* _ASSIGNED TASK_: In the data below, find every line with the string "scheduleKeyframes" and pull it out.

--- DATA EXCERPT Enclosed Below ---

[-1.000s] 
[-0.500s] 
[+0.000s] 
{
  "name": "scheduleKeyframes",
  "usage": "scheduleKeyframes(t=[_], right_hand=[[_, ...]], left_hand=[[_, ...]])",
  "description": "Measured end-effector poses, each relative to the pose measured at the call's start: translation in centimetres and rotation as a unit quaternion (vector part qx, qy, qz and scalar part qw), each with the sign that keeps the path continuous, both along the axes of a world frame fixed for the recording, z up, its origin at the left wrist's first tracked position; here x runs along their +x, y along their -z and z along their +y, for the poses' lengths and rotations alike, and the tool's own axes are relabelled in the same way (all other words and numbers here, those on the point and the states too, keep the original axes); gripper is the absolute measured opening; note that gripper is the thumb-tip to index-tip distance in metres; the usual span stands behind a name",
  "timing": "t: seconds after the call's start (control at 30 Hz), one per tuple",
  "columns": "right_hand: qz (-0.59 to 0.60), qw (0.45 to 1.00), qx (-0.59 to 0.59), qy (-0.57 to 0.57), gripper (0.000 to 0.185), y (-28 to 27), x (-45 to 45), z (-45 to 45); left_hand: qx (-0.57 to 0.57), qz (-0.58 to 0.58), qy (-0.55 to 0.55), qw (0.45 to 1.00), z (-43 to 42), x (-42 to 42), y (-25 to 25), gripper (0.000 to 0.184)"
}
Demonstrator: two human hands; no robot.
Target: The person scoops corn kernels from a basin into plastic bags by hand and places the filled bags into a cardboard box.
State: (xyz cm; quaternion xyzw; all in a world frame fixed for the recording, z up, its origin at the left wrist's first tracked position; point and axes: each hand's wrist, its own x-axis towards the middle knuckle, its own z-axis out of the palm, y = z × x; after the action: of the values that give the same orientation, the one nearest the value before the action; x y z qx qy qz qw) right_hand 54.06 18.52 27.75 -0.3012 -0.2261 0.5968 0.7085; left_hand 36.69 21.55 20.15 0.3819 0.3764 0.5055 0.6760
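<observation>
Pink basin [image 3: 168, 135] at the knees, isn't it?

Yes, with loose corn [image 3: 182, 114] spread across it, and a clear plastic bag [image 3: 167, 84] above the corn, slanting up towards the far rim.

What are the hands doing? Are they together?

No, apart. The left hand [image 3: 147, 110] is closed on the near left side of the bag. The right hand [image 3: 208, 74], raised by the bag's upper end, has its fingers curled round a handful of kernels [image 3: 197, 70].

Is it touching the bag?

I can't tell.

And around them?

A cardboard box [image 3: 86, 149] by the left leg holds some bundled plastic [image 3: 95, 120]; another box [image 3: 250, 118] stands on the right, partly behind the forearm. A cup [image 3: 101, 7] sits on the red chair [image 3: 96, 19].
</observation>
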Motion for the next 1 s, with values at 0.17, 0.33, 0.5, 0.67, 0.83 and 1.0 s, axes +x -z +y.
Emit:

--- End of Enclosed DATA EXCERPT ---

* _WORKED SOLUTION_:
  "name": "scheduleKeyframes",
  "usage": "scheduleKeyframes(t=[_], right_hand=[[_, ...]], left_hand=[[_, ...]])",

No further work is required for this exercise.